A tulip by any other name is still a tulip. "You want me to see a shrink?"

"A psychiatrist. He's a good man. And an excellent listener. He can help determine if there are any underlying issues causing your condition."

The biggest issue causing my condition was people not minding their own goddamn business.

She smiled. "It's free." Well, whoop-dee-doo. So, it won't cost me a thing to have a complete stranger tell me I'm abnormal.

I pocketed the card. It seemed the easiest way out.

Head swimming, I left her dingy office. Would this desperate day ever end?

When lunch break came around, I did what I usually did. I joined Keith and Roley by the steps. A force of habit.

We stood in a ring, silent as the stones in Stonehenge.

"I didn't mean for everybody to find out about..." Roley scratched his eyebrow.

I eyed the lighted cigarette nestled in his fingers. "Save us a drag."

He looked at me for a moment. "You smoke...now..."

"What's with the pictures?" Keith said. Unlike the counsellor, he didn't play with words. He said what he meant, which was no help.

Out of nowhere, I got hit with a burst of divine inspiration."Oh, them. Funny story, that. Robbie landed an audition for a movie. A thriller about a detective hunting a serial killer. In the opening scene, the police find a naked body in the woods."

The disbelief on their faces transposed to signs of genuine interest.

"It's not been cast yet. Got me thinking, y'know, why not..." It looked like they might buy it. So, I sold the shit out of it.
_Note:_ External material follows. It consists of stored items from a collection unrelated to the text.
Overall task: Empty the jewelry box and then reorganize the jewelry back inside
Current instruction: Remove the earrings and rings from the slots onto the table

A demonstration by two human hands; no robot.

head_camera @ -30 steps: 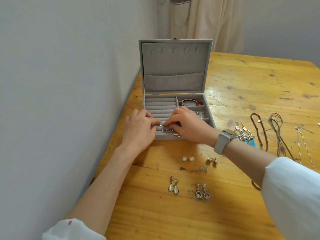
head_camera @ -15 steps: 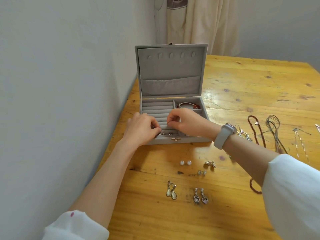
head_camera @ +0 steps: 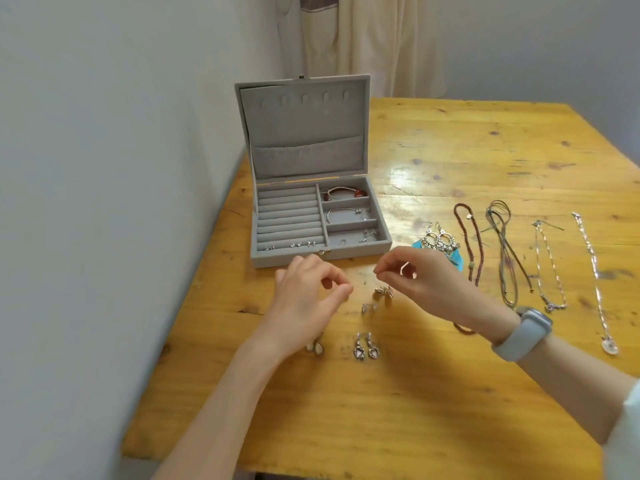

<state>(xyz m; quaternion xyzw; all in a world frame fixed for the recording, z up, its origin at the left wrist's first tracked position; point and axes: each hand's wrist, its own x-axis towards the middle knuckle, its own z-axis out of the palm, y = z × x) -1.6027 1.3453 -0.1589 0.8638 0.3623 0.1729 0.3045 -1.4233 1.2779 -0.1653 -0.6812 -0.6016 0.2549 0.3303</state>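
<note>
Left hand: we see the left hand (head_camera: 308,292) hovering over the bench (head_camera: 450,393) just in front of the jewelry box (head_camera: 320,216), thumb and forefinger pinched together, other fingers loosely curled; whether anything sits in the pinch we cannot tell.
Right hand: the right hand (head_camera: 429,282) hangs beside it, thumb and forefinger tips closed in a pinch just above the small stud pair (head_camera: 383,292); something tiny may be between the tips, but we cannot make it out. A grey watch (head_camera: 523,332) wraps this wrist.
Gap between hands: the two pinches face each other, near but apart.
Jewelry box: open, lid upright, standing on the bench close to the wall (head_camera: 104,202); neither hand touches it.
Ring rolls: we count a few small studs (head_camera: 299,244) tucked in the front roll, on the left side of the box.
Right compartments: a red bead bracelet (head_camera: 343,192) in the back one, a silver bangle (head_camera: 344,213) in the middle one, small pieces in the front one.
Bench, near the hands: another little earring pair (head_camera: 367,308) lies below the studs; a dark drop pair (head_camera: 366,347) lies nearer us; a pale drop pair (head_camera: 317,345) is half hidden by the left wrist.
Bench, to the right: feather earrings (head_camera: 441,245), a brown bead strand (head_camera: 472,244), a grey cord necklace (head_camera: 505,251) and two silver chains (head_camera: 550,271) lie side by side, well apart from the box.
</note>
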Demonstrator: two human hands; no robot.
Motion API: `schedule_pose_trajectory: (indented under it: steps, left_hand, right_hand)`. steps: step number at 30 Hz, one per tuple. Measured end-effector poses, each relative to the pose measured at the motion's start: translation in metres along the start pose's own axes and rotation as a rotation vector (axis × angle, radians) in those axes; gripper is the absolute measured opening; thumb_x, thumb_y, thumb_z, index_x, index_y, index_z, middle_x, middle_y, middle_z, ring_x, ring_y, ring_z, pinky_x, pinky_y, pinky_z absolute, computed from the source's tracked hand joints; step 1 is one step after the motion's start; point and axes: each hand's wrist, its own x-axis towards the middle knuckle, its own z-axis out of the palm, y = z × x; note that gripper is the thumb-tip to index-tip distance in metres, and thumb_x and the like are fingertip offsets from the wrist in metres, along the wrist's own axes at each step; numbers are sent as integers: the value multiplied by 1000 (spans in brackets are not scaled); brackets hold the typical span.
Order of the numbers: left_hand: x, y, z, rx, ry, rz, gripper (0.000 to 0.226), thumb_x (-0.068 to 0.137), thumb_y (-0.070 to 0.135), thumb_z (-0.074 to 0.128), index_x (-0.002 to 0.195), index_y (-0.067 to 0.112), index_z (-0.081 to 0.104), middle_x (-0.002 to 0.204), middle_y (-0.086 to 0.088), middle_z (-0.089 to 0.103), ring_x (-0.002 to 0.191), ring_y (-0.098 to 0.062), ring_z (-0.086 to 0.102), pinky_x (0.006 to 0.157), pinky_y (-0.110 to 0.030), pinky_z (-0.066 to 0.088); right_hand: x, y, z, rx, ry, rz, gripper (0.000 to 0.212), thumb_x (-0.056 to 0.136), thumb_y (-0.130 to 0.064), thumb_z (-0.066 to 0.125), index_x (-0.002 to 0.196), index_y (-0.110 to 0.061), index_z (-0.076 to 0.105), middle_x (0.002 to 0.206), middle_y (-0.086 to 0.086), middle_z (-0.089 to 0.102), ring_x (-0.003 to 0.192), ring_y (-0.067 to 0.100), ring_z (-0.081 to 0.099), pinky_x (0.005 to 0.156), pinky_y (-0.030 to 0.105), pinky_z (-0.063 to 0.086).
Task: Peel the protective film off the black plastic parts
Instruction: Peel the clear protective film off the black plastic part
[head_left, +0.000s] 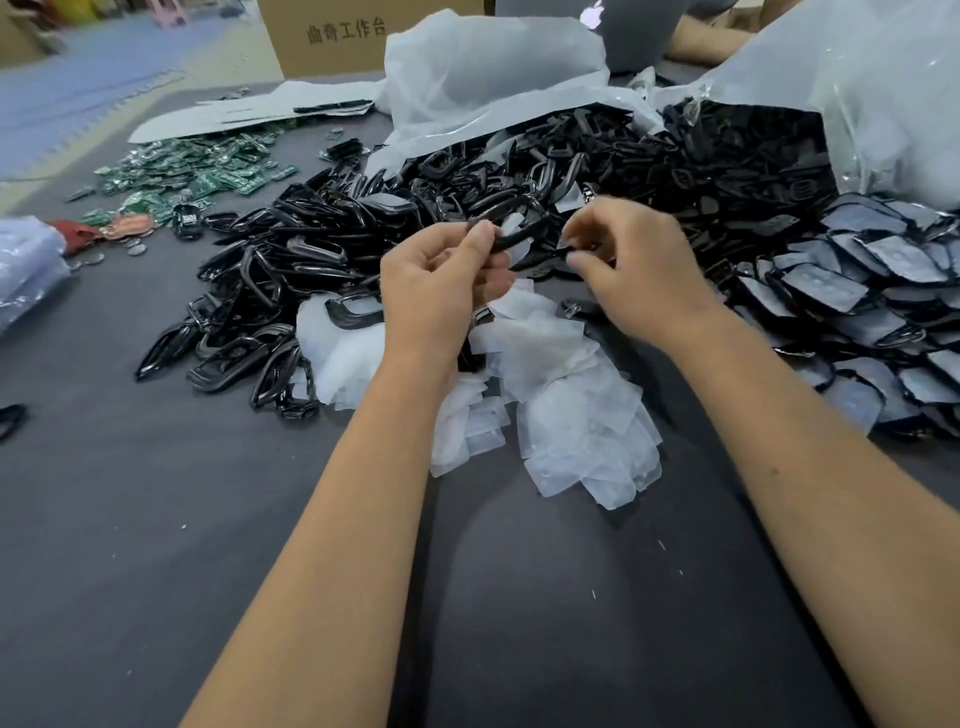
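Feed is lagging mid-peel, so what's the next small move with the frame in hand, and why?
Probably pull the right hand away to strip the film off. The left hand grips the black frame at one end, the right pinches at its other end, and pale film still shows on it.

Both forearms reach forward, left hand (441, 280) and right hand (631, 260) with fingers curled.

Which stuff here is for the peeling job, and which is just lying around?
For the job: black frame held in left hand; right hand; film scraps; frame pile; filmed parts.

Lying about: green boards; box; laptop; bags.
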Motion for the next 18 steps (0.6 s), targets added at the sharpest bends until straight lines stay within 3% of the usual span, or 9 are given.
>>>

"It's a non-speaking role, but it pays three grand. Plus, they fly you to London. Then, take you over to Oxford to shoot the scene. Put you up in a swanky hotel, the works."

The more I talked, the more invested I became in the story. I was like a criminal-defence attorney, creating reasonable doubt in the minds of the jury, offering up a plausible theory to muddy the waters. If they couldn't be a hundred per cent certain, then they couldn't convict.

"Alan Rickman plays the detective."

"Who?" I glanced around. Noel and two others sidled up to our little group.

"The fella from Die Hard," I continued. "It's called Bright Midnight. Shooting starts six months from now. November, y'know for that wintery atmosphere." In the court of public opinion, the jury loves nothing more than a tearful apology or an entertaining lie.

"Don't you need training to be an actor?"

"I'll be playing a corpse. All I need to do is measure my breathing while the camera's on."

"You're really gonna be in the movie?"

"Robbie's sending the pictures to his agent. And she will pop them off to the casting director, and who knows?"

Naturally, there were more follow-up questions. My confidence in my duplicity was complete, and I volleyed back the answers like a tennis pro. It was game, set, and match, long before the bell rang. I had snatched victory from the jaws of defeat.

As we filed upstairs to the Geography room, I overheard Noely telling another classmate, "he's gonna be in a film with Bruce Willis." I allowed myself a sly smirk. I didn't need a doctor, I needed an acting coach. Hell, after today's performance, I could give Robbie a run for his money.


Robbie's face swam into my thoughts. I shut my eyes, trying to squeeze the image from my mind. Almost tripped over a step.